◆ **EXERCISE**: A faithful transcription of all the data is required.

· · ·

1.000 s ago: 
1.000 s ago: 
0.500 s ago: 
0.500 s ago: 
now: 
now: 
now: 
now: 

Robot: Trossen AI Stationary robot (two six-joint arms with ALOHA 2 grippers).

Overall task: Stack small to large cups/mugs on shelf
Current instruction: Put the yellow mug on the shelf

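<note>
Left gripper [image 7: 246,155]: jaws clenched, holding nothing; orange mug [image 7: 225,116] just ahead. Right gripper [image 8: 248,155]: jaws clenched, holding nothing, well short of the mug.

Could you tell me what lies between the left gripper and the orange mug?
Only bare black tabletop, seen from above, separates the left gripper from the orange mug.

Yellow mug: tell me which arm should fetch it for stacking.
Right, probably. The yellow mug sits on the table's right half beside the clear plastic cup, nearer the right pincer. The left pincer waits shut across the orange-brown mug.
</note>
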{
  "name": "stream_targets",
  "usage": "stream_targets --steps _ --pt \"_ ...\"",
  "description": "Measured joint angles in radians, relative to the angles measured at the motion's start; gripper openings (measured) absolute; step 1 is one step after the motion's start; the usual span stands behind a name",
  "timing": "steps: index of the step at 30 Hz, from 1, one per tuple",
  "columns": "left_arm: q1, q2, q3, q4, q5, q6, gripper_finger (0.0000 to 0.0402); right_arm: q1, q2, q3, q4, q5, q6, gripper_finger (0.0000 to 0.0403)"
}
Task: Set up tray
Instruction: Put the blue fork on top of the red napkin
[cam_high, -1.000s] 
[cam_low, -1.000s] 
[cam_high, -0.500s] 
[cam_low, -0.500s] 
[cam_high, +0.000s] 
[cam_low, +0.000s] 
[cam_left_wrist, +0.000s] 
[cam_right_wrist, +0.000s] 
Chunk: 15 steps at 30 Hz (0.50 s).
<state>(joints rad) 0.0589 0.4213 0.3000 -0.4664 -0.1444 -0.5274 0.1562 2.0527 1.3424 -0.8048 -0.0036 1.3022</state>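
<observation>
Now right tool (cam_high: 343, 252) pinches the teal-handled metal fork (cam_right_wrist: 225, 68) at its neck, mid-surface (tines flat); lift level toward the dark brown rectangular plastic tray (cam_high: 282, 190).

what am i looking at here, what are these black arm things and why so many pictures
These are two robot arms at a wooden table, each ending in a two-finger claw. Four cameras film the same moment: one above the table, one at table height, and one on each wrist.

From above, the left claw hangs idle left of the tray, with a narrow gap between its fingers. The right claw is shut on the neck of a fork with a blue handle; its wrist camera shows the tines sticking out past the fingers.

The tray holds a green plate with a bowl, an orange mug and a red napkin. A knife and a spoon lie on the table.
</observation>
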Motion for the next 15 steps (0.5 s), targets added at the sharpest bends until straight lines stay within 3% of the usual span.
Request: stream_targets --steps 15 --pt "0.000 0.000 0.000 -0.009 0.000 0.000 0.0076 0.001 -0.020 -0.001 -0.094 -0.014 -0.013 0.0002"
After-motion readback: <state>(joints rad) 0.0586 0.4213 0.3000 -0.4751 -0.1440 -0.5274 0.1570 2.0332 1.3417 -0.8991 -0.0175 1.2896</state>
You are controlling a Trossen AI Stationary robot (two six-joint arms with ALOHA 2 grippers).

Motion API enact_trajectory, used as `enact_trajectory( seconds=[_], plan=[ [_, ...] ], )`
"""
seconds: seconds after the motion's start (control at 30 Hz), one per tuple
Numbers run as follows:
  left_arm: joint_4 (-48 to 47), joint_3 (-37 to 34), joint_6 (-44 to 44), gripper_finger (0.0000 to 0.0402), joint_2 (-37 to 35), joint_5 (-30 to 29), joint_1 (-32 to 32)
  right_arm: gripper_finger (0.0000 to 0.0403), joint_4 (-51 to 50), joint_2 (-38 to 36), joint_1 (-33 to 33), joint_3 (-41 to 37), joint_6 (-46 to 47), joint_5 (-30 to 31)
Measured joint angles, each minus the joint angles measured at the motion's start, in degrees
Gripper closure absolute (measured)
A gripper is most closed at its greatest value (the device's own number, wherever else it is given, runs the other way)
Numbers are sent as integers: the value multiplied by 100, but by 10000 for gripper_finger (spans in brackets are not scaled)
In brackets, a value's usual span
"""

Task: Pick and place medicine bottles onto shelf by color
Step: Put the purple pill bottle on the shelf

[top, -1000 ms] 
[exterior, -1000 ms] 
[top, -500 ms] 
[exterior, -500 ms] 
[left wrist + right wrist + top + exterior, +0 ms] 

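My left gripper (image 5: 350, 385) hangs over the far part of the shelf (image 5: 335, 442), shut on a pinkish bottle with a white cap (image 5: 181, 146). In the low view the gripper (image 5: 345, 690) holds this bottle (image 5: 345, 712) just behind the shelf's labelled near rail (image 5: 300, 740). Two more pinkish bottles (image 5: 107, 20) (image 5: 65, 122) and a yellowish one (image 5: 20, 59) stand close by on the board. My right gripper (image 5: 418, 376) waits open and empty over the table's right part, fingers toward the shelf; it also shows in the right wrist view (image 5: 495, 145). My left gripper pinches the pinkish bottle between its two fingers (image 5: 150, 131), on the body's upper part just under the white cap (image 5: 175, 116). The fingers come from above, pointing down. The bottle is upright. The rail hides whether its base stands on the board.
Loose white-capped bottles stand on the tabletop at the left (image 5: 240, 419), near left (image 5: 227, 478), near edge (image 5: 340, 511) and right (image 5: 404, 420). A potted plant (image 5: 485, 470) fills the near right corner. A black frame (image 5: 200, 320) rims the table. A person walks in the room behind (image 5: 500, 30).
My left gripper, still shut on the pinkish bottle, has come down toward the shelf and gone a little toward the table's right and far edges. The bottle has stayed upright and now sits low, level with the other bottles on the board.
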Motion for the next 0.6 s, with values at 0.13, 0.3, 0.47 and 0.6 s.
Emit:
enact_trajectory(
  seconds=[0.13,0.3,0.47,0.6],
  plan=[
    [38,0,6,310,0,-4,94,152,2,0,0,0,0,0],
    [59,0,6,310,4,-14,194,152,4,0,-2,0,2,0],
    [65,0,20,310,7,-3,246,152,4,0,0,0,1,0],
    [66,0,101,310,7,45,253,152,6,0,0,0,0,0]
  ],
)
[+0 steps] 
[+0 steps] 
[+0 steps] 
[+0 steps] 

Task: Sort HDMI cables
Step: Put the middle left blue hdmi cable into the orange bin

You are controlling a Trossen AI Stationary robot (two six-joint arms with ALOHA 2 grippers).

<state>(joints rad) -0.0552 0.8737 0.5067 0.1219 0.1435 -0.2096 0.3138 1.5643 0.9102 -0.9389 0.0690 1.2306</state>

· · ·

◆ **WRITTEN ANSWER**:
1.000 s ago: 
1.000 s ago: 
0.500 s ago: 
0.500 s ago: 
now: 
now: 
now: 
now: 

Robot: Trossen AI Stationary robot (two six-joint arms with ALOHA 2 grippers).

Overall task: Stack small to large cups/mugs on shelf
Current instruction: Put the yellow mug on the shelf

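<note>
Left gripper [image 7: 246,155]: jaws clenched, holding nothing; orange mug [image 7: 225,116] just ahead. Right gripper [image 8: 248,155]: jaws clenched, holding nothing, well short of the mug.

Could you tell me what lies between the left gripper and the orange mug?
Only bare black tabletop, seen from above, separates the left gripper from the orange mug.

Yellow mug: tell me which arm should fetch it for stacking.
Right, probably. The yellow mug sits on the table's right half beside the clear plastic cup, nearer the right pincer. The left pincer waits shut across the orange-brown mug.
</note>
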{
  "name": "stream_targets",
  "usage": "stream_targets --steps _ --pt \"_ ...\"",
  "description": "Measured joint angles in radians, relative to the angles measured at the motion's start; gripper openings (measured) absolute; step 1 is one step after the motion's start; the usual span stands behind a name",
  "timing": "steps: index of the step at 30 Hz, from 1, one per tuple",
  "columns": "left_arm: q1, q2, q3, q4, q5, q6, gripper_finger (0.0000 to 0.0402); right_arm: q1, q2, q3, q4, q5, q6, gripper_finger (0.0000 to 0.0403)"
}
Task: Set up tray
Instruction: Put the blue fork on top of the red napkin
[cam_high, -1.000s] 
[cam_low, -1.000s] 
[cam_high, -0.500s] 
[cam_low, -0.500s] 
[cam_high, +0.000s] 
[cam_low, +0.000s] 
[cam_left_wrist, +0.000s] 
[cam_right_wrist, +0.000s] 
Chunk: 15 steps at 30 Hz (0.50 s).
<state>(joints rad) 0.0589 0.4213 0.3000 -0.4664 -0.1444 -0.5274 0.1562 2.0527 1.3424 -0.8048 -0.0036 1.3022</state>
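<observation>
Now right tool (cam_high: 343, 252) pinches the teal-handled metal fork (cam_right_wrist: 225, 68) at its neck, mid-surface (tines flat); lift level toward the dark brown rectangular plastic tray (cam_high: 282, 190).

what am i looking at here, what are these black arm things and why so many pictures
These are two robot arms at a wooden table, each ending in a two-finger claw. Four cameras film the same moment: one above the table, one at table height, and one on each wrist.

From above, the left claw hangs idle left of the tray, with a narrow gap between its fingers. The right claw is shut on the neck of a fork with a blue handle; its wrist camera shows the tines sticking out past the fingers.

The tray holds a green plate with a bowl, an orange mug and a red napkin. A knife and a spoon lie on the table.
</observation>
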Motion for the next 15 steps (0.5 s), targets added at the sharpest bends until straight lines stay within 3% of the usual span.
Request: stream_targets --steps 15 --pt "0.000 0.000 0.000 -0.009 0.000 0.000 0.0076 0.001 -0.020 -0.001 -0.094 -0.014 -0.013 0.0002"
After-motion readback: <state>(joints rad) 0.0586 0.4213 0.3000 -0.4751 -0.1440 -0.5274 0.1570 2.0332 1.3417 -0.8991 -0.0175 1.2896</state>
You are controlling a Trossen AI Stationary robot (two six-joint arms with ALOHA 2 grippers).

Motion API enact_trajectory, used as `enact_trajectory( seconds=[_], plan=[ [_, ...] ], )`
"""
seconds: seconds after the motion's start (control at 30 Hz), one per tuple
Numbers run as follows:
  left_arm: joint_4 (-48 to 47), joint_3 (-37 to 34), joint_6 (-44 to 44), gripper_finger (0.0000 to 0.0402), joint_2 (-37 to 35), joint_5 (-30 to 29), joint_1 (-32 to 32)
  right_arm: gripper_finger (0.0000 to 0.0403), joint_4 (-51 to 50), joint_2 (-38 to 36), joint_1 (-33 to 33), joint_3 (-41 to 37), joint_6 (-46 to 47), joint_5 (-30 to 31)
Measured joint angles, each minus the joint angles measured at the motion's start, in degrees
Gripper closure absolute (measured)
A gripper is most closed at its greatest value (the device's own number, wherever else it is given, runs the other way)
Numbers are sent as integers: the value multiplied by 100, but by 10000 for gripper_finger (spans in brackets are not scaled)
In brackets, a value's usual span
"""

Task: Pick and place medicine bottles onto shelf by color
Step: Put the purple pill bottle on the shelf

[top, -1000 ms] 
[exterior, -1000 ms] 
[top, -500 ms] 
[exterior, -500 ms] 
[left wrist + right wrist + top + exterior, +0 ms] 

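My left gripper (image 5: 350, 385) hangs over the far part of the shelf (image 5: 335, 442), shut on a pinkish bottle with a white cap (image 5: 181, 146). In the low view the gripper (image 5: 345, 690) holds this bottle (image 5: 345, 712) just behind the shelf's labelled near rail (image 5: 300, 740). Two more pinkish bottles (image 5: 107, 20) (image 5: 65, 122) and a yellowish one (image 5: 20, 59) stand close by on the board. My right gripper (image 5: 418, 376) waits open and empty over the table's right part, fingers toward the shelf; it also shows in the right wrist view (image 5: 495, 145). My left gripper pinches the pinkish bottle between its two fingers (image 5: 150, 131), on the body's upper part just under the white cap (image 5: 175, 116). The fingers come from above, pointing down. The bottle is upright. The rail hides whether its base stands on the board.
Loose white-capped bottles stand on the tabletop at the left (image 5: 240, 419), near left (image 5: 227, 478), near edge (image 5: 340, 511) and right (image 5: 404, 420). A potted plant (image 5: 485, 470) fills the near right corner. A black frame (image 5: 200, 320) rims the table. A person walks in the room behind (image 5: 500, 30).
My left gripper, still shut on the pinkish bottle, has come down toward the shelf and gone a little toward the table's right and far edges. The bottle has stayed upright and now sits low, level with the other bottles on the board.
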Motion for the next 0.6 s, with values at 0.13, 0.3, 0.47 and 0.6 s.
Emit:
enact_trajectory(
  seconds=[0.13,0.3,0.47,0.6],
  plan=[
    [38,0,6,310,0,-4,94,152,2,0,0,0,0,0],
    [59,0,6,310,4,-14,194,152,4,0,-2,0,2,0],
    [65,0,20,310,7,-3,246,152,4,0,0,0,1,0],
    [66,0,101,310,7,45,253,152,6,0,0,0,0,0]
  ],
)
[+0 steps] 
[+0 steps] 
[+0 steps] 
[+0 steps] 

Task: Sort HDMI cables
Step: Put the middle left blue hdmi cable into the orange bin

You are controlling a Trossen AI Stationary robot (two six-joint arms with ALOHA 2 grippers).

<state>(joints rad) -0.0552 0.8737 0.5067 0.1219 0.1435 -0.2096 0.3138 1.5643 0.9102 -0.9389 0.0690 1.2306</state>

The exercise concludes with that.